[Your assignment]:
Print, from the listing below, the lines starting at the line containing "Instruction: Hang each" and ending at the line containing "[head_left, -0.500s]", exactly as they stand, and print nothing else.

[Dataset excerpt]:
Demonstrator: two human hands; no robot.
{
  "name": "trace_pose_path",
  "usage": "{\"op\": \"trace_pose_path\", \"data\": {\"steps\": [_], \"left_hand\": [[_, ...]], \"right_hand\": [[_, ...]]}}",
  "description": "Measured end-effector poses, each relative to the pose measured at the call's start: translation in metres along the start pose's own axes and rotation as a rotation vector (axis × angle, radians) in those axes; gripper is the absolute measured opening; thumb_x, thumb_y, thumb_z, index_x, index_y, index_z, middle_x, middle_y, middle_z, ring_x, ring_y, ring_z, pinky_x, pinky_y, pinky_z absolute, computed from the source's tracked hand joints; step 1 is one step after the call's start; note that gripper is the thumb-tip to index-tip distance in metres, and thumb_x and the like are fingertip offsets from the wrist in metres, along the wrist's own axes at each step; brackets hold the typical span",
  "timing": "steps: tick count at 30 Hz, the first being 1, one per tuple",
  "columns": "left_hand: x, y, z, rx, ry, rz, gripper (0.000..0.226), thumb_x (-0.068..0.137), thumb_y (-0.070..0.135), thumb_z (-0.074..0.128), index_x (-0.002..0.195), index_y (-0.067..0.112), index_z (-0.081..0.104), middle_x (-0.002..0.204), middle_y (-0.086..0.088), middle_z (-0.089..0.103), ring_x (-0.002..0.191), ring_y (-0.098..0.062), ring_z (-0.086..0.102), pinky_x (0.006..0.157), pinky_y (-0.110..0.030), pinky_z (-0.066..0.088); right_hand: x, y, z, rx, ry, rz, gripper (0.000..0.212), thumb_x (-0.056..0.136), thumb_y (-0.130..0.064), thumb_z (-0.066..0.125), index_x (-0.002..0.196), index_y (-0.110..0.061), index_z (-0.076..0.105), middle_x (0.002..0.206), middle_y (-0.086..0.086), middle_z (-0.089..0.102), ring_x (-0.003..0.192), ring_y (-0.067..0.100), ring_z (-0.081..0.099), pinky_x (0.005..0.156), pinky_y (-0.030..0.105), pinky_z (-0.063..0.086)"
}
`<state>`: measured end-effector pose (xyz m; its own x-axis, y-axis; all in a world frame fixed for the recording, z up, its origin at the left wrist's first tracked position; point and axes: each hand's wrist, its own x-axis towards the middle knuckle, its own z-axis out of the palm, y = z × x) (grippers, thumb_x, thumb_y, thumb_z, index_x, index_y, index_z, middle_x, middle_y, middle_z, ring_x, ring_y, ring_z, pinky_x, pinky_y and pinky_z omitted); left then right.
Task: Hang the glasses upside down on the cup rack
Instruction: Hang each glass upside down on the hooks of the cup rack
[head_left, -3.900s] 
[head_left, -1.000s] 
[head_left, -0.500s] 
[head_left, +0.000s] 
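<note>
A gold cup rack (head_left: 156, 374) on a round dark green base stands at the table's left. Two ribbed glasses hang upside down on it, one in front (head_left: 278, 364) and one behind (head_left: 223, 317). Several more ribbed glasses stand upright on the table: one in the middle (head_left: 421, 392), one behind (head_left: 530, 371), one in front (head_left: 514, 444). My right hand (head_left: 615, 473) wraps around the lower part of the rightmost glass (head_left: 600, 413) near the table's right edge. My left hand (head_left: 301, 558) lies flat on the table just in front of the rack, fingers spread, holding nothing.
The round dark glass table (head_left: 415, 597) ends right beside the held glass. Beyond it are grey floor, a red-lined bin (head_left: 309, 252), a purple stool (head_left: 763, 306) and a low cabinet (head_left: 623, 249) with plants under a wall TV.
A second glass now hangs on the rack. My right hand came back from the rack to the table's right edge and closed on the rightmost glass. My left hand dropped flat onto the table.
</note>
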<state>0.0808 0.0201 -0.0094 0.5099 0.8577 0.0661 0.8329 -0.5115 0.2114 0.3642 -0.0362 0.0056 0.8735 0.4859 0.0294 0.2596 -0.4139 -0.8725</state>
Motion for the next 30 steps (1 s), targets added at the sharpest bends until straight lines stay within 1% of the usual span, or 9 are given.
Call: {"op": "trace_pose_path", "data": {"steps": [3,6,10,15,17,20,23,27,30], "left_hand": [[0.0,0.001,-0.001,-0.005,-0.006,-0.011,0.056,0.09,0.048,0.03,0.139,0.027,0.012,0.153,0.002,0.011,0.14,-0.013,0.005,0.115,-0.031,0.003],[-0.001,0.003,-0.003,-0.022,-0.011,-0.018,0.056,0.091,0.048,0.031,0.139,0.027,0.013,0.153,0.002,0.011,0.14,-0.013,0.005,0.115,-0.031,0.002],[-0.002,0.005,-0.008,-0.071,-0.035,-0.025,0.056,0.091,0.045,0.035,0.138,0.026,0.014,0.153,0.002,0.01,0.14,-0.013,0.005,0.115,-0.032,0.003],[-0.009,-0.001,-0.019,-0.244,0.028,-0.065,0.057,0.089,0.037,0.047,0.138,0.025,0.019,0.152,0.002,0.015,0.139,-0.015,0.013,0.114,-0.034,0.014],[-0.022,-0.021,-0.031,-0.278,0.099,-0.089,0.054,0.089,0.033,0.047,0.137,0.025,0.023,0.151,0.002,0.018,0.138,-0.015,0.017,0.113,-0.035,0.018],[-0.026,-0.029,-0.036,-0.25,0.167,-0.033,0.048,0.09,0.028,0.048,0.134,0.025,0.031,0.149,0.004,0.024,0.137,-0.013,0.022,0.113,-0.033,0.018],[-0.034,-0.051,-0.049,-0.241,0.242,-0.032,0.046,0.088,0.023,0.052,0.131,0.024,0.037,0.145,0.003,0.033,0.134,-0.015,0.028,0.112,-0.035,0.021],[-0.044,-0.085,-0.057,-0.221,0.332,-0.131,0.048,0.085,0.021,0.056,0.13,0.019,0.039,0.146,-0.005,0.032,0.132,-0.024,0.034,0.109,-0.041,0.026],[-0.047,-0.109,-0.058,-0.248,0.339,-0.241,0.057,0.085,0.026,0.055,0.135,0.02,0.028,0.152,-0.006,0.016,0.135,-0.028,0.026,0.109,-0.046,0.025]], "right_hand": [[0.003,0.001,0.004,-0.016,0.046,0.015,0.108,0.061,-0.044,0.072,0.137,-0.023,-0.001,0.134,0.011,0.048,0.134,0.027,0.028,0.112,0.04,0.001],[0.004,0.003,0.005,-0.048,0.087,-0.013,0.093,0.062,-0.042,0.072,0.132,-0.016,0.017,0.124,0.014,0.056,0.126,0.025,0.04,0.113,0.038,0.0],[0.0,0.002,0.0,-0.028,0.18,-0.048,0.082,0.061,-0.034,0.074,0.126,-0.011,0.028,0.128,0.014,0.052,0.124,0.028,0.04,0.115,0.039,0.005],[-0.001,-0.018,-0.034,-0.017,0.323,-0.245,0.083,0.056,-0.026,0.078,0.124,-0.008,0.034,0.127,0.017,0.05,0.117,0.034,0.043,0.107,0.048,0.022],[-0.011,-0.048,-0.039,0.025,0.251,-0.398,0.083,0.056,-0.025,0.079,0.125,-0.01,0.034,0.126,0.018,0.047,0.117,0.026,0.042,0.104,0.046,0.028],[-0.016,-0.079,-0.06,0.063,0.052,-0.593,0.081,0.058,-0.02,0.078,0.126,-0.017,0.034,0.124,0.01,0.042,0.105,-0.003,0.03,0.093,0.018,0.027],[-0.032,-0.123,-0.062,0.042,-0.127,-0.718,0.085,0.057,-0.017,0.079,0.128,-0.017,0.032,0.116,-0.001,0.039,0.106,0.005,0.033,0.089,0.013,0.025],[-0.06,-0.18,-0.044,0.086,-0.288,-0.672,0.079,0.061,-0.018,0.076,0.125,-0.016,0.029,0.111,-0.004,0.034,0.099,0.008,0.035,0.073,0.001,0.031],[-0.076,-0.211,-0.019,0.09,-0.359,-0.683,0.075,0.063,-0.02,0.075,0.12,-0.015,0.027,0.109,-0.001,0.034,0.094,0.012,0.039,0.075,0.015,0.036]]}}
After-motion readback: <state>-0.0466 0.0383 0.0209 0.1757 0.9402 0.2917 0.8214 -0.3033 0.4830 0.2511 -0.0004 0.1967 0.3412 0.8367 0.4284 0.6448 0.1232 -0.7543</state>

[Reply to the exercise]:
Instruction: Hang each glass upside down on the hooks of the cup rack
[head_left, -3.900s] 
[head_left, -1.000s] 
[head_left, -0.500s] 

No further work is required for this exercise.